Love, empathy, and concern for others: This is what I like to call “nurturing play” and it flourishes as the child begins to feel more at ease relating to others. In play, you’ll see his characters help each other, fall in love, feed each other. Maybe he’ll want to feed you, or play house, or be the parent and have you be the baby.
Control: This theme comes up frequently as well, since children control so few things in life. The less in-control she feels in her own world, the more control she will exert in her play. Maybe she will insist that a lego house be built “just so,” or perhaps a daddy animal will order a baby animal around. Once again, play is a safe place to act out these scenes, so encourage them and even join in and allow your character to be ordered around, too!

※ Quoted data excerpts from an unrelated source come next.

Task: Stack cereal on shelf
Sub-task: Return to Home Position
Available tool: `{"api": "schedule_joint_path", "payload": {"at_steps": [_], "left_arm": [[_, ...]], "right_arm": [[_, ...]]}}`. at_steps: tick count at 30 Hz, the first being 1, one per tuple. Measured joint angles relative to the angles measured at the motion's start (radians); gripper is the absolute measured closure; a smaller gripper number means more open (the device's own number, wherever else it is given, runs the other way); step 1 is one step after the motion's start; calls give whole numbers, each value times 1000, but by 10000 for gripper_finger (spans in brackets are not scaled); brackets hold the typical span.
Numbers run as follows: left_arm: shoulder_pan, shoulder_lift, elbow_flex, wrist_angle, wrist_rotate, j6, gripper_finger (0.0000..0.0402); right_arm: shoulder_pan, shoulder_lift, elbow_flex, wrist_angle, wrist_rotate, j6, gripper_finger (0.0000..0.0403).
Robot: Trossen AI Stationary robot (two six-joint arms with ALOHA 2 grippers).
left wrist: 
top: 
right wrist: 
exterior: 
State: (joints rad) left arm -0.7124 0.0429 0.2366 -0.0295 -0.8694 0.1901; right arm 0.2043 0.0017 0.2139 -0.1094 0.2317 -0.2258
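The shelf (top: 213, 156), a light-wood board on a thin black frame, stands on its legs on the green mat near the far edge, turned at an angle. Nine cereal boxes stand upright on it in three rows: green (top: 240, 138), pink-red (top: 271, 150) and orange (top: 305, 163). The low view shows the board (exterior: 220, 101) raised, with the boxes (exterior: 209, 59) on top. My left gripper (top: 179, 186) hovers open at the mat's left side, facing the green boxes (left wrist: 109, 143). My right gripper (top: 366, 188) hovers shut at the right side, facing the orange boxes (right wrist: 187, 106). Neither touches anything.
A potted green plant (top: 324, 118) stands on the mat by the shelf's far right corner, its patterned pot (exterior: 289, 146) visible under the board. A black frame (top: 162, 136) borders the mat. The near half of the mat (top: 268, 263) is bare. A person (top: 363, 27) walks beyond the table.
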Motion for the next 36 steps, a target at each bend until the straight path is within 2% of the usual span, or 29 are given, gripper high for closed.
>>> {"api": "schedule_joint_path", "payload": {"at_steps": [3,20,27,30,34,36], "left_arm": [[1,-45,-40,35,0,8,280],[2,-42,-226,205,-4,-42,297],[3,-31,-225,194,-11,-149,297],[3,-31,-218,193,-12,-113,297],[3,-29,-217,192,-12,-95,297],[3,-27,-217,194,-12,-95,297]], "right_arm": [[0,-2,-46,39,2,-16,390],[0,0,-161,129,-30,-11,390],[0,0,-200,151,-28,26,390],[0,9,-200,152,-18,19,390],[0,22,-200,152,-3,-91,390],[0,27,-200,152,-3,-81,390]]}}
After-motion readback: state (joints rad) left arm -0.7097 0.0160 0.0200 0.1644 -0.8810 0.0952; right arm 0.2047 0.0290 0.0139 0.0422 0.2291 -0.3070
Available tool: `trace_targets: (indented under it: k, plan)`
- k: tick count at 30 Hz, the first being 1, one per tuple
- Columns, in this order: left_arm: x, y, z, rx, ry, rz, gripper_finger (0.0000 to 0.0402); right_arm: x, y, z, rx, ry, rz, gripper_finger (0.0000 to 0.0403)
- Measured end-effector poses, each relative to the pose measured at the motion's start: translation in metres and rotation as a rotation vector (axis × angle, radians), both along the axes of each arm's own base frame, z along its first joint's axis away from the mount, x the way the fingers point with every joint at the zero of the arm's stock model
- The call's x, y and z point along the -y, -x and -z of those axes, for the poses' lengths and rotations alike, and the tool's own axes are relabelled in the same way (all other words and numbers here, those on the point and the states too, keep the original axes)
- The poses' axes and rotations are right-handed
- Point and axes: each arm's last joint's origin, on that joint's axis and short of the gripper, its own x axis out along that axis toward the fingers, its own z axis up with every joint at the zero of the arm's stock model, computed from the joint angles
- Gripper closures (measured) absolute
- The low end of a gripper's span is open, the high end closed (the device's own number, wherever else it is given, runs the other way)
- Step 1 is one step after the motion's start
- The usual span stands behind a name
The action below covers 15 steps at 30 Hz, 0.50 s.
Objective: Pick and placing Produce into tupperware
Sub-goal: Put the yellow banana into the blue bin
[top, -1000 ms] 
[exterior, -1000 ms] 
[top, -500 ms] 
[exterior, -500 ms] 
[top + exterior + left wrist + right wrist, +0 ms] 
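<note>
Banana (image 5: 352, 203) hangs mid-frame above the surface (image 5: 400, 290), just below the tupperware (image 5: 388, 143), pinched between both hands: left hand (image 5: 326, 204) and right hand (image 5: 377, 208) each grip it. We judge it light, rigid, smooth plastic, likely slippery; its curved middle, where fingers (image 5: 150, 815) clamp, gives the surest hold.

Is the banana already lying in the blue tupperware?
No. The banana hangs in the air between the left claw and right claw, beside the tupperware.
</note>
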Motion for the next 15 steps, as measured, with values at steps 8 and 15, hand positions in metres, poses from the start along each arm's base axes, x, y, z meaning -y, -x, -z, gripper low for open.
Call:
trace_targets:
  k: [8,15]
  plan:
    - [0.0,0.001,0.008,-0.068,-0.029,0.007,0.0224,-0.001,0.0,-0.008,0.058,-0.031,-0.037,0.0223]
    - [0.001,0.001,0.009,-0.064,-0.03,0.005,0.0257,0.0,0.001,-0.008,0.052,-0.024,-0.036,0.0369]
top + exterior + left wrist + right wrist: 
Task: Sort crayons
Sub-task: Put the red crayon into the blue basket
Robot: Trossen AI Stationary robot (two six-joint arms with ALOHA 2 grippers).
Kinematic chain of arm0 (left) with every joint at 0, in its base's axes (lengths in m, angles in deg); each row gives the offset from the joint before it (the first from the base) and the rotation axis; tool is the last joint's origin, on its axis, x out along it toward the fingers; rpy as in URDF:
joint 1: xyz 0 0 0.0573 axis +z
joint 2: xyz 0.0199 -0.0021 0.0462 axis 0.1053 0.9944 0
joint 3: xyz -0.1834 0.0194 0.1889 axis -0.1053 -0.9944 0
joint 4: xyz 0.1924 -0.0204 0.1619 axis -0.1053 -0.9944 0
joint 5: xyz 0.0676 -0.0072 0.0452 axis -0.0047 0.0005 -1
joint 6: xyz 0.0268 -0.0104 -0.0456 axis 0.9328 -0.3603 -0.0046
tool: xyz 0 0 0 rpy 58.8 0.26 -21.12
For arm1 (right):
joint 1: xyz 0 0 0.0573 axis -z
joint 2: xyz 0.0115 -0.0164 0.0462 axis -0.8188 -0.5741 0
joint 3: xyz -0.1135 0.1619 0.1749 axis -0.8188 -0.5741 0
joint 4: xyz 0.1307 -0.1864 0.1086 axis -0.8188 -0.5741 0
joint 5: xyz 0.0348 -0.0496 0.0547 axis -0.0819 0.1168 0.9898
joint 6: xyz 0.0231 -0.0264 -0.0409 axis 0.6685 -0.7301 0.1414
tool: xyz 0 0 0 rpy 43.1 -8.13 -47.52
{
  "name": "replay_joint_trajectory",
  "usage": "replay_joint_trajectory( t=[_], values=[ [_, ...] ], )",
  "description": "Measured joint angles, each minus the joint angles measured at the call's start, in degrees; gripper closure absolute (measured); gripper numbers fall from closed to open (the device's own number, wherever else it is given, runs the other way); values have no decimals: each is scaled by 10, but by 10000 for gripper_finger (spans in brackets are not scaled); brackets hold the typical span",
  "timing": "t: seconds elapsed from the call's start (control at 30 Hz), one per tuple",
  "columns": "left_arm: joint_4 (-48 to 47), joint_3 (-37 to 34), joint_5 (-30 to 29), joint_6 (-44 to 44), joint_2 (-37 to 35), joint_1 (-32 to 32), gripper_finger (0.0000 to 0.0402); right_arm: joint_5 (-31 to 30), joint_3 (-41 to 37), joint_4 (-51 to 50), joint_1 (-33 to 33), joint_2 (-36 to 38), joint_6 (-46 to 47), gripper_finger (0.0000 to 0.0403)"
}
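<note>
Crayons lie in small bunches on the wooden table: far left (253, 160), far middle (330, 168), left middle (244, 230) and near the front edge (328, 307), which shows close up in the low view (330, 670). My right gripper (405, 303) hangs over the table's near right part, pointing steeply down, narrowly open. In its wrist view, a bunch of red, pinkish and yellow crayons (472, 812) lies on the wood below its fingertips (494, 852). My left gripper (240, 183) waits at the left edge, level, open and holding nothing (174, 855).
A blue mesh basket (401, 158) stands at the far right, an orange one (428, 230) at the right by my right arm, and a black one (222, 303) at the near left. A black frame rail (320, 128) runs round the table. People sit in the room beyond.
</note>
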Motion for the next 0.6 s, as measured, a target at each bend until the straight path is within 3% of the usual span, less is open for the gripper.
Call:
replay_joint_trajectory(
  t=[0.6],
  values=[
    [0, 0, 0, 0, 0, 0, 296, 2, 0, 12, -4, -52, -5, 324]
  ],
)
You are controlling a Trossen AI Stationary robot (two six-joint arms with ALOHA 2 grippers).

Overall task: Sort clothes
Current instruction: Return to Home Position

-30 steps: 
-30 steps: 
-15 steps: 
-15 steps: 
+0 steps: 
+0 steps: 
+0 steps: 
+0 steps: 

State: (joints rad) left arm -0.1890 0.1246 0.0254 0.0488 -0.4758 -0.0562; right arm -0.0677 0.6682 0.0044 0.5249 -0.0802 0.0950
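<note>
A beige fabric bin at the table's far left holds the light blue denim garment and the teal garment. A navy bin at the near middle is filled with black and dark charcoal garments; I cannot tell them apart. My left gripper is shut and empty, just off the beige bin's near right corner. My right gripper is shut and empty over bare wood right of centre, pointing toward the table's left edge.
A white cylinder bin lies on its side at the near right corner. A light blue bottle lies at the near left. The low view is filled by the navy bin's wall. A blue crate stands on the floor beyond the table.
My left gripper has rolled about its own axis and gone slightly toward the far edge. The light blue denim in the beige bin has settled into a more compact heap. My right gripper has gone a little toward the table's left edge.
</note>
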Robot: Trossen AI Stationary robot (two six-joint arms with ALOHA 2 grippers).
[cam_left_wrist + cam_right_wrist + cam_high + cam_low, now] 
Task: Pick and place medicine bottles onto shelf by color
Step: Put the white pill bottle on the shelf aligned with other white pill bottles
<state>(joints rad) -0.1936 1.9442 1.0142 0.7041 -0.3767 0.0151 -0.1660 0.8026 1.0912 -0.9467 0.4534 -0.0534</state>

Play is the young child’s primary mode of expression. It is the space where most children begin to express deep emotional themes—yearnings, fears, angers, and joys. As adults who are complex in our language and who are driven to help children learn, it is important to attune to these themes, to engage with them, in order to help children understand what these intense emotions mean and that it’s okay to feel and express them.
I want to reassure you that joining in as your child builds a tower and then has a big dinosaur come smash it, will not reinforce violent behaviors in his everyday life. Establish parameters, telling the child “it’s okay to do this here with your toys, but we don’t hit people and we don’t do things that hurt them.” If he seems preoccupied with themes of aggression and control, introduce a new character in the play who needs help from the bad guys (to encourage nurturing play) or who is excited about the loud noises and strength of the monster (to help resonate with what the child might actually be enjoying about the powerful character). And if repetitive or intense emotional play seems overwhelming, don’t hesitate to contact a therapist or other professional to work with you on understanding the specific needs this child may have.
As you do this, you are helping the child move emotions from a primarily bodily response, to expression as an idea through play. You’re helping her build awareness of her emotions, feel comfortable with them, and you’re giving her the tools to express them and deal with them in an appropriate way.